- The paper introduces a novel open multimodal MoE model that assigns 3.9B parameters per visual token and 3.5B per text token to enhance computational efficiency.
- It employs a four-stage pre-training pipeline using 6.4 trillion language tokens and 400 billion multimodal tokens to improve long-context understanding.
- Evaluation shows Aria outperforming comparable models on language, vision, and coding tasks, setting a new benchmark for open-source multimodal research.
Aria: An Open Multimodal Mixture-of-Experts Model
The paper presents "Aria", an open multimodal native model distinct in its architecture and open accessibility, addressing key challenges in integrating diverse real-world modalities. As a Mixture-of-Experts (MoE) model, Aria deploys 3.9 billion and 3.5 billion activated parameters per visual and text token, respectively. This structure underscores a notable advance in performance across multimodal, linguistic, and coding tasks in comparison to counterparts like Pixtral-12B and Llama3.2-11B, while maintaining competitive standings with leading proprietary models.
Model Architecture
Aria's architecture leverages a fine-grained MoE decoder known for computational efficiency over conventional dense models. The model activates an optimal number of parameters per input, thus streamlining both training and inference phases. Specifically, Aria comprises 24.9 billion parameters with unique allocation per input token—3.5 billion for text and 3.9 billion for visuals—ensuring robust performance despite reduced parameter count.
Pre-training Pipeline
The model's training follows a sophisticated four-stage pipeline:
- Language Pre-training: Integrates a vast dataset of 6.4 trillion language tokens to instill foundational linguistic understanding.

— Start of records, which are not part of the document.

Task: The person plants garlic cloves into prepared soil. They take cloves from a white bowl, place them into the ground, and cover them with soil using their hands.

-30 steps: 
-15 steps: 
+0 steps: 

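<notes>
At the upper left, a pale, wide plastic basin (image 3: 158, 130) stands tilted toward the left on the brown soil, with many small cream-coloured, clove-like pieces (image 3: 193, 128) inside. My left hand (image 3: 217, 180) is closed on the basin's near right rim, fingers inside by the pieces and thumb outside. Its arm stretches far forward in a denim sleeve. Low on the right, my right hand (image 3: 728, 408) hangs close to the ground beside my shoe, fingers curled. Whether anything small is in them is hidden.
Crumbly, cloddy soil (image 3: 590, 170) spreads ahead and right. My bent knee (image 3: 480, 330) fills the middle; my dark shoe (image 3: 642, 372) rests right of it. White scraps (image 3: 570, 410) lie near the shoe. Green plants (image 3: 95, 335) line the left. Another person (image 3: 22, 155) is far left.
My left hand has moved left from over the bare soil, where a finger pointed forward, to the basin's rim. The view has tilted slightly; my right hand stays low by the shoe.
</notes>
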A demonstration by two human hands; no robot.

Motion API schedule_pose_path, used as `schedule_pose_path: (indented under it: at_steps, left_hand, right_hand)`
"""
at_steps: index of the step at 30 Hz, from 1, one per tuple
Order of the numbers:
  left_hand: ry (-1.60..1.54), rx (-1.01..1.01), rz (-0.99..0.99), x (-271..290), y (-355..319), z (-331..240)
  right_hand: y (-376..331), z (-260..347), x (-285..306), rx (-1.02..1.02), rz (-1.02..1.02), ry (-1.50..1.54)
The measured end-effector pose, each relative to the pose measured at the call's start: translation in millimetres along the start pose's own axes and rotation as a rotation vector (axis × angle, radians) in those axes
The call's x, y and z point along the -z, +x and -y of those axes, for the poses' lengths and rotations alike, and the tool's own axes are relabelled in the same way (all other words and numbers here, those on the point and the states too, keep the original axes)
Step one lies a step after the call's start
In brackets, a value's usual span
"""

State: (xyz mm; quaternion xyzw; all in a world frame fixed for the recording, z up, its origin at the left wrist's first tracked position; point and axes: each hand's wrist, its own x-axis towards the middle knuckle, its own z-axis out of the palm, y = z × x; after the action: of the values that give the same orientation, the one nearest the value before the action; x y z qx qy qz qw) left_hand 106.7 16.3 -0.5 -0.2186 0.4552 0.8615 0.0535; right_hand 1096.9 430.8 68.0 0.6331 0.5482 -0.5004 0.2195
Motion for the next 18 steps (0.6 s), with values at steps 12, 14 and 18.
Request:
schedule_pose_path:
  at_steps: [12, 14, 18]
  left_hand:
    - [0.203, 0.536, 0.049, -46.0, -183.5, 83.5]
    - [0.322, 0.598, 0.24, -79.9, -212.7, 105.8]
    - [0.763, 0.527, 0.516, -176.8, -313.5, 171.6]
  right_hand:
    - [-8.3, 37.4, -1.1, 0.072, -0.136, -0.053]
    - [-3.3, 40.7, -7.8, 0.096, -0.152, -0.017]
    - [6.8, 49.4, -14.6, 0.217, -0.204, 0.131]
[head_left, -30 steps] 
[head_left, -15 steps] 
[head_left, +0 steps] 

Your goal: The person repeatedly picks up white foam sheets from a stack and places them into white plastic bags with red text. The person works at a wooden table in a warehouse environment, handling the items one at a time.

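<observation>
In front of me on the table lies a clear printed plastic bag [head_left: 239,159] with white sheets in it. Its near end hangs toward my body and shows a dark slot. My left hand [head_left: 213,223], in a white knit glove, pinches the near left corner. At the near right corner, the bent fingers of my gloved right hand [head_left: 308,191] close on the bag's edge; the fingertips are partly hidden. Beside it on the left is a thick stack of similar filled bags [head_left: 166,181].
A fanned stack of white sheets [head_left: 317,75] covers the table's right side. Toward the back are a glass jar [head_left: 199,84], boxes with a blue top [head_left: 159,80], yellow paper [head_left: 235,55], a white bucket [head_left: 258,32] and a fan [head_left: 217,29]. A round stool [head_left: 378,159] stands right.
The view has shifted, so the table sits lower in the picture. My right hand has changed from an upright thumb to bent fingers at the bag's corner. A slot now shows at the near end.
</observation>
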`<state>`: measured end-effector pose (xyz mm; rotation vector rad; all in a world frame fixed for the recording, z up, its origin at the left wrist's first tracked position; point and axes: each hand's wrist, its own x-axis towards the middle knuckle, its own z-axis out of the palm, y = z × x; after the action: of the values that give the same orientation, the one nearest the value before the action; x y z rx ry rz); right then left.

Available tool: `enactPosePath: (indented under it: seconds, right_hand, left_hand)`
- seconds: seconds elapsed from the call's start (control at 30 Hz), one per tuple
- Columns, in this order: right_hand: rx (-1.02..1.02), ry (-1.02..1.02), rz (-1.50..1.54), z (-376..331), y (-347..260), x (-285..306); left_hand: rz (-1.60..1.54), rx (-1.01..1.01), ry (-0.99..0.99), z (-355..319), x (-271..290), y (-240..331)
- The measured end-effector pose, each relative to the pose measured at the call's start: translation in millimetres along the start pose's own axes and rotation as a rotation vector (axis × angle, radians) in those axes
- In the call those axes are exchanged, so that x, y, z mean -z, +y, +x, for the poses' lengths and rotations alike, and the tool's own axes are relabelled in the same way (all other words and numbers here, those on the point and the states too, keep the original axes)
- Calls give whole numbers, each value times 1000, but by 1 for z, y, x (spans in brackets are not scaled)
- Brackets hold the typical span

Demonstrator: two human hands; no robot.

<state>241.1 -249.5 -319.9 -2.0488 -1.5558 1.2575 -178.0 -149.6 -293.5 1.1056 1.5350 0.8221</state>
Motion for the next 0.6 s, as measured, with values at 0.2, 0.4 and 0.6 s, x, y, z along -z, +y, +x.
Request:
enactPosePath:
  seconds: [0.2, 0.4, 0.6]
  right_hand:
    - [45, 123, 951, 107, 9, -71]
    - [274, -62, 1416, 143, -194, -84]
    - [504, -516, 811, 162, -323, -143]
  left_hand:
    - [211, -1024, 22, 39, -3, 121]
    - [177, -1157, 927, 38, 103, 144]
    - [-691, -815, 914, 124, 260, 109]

- Multimodal Pre-training: Enhances the model's multimodal competencies using 400 billion tokens across diverse data categories, establishing solid cross-modality insights.
- Multimodal Long-Context Pre-training: Extends the context window to 64,000 tokens, significantly enhancing the model’s capacity for long-form content comprehension.
- Multimodal Post-training: Refines the model's precision in question-answering and instruction-following through select datasets, integrating feedback-driven enhancements.
Evaluation
Aria has demonstrated superior efficacy across a comprehensive range of benchmarks. Key performance indicators include superior results in long-context video and document understanding and notable alignment with proprietary models, such as GPT-4o, across various assignments.
Contribution to Multimodal Understanding
Aria contributes significantly to multimodal research by showcasing novel training procedures for constructing capable multimodal native models and by releasing model weights that facilitate unprecedented adoption and adaptation. This openness presents practical implications as it catalyzes further replication and exploration of Aria's architectural paradigms across academic and commercial applications.
Future Directions
Challenges remain, especially concerning further optimizing the computational efficiency and examining possible enhancements using more advanced routing algorithms within the MoE framework. Future research could explore these routes while comparing Aria's scalability and effectiveness against emerging proprietary multimodal models.
By publicly opening Aria's resources, the paper sets a formidable benchmark for open-source contributions to multimodal AI research, inspiring subsequent developments within the field. This initiative holds promise for fostering collaboration and innovation in managing and understanding the rich complexity of multimodal data interactions.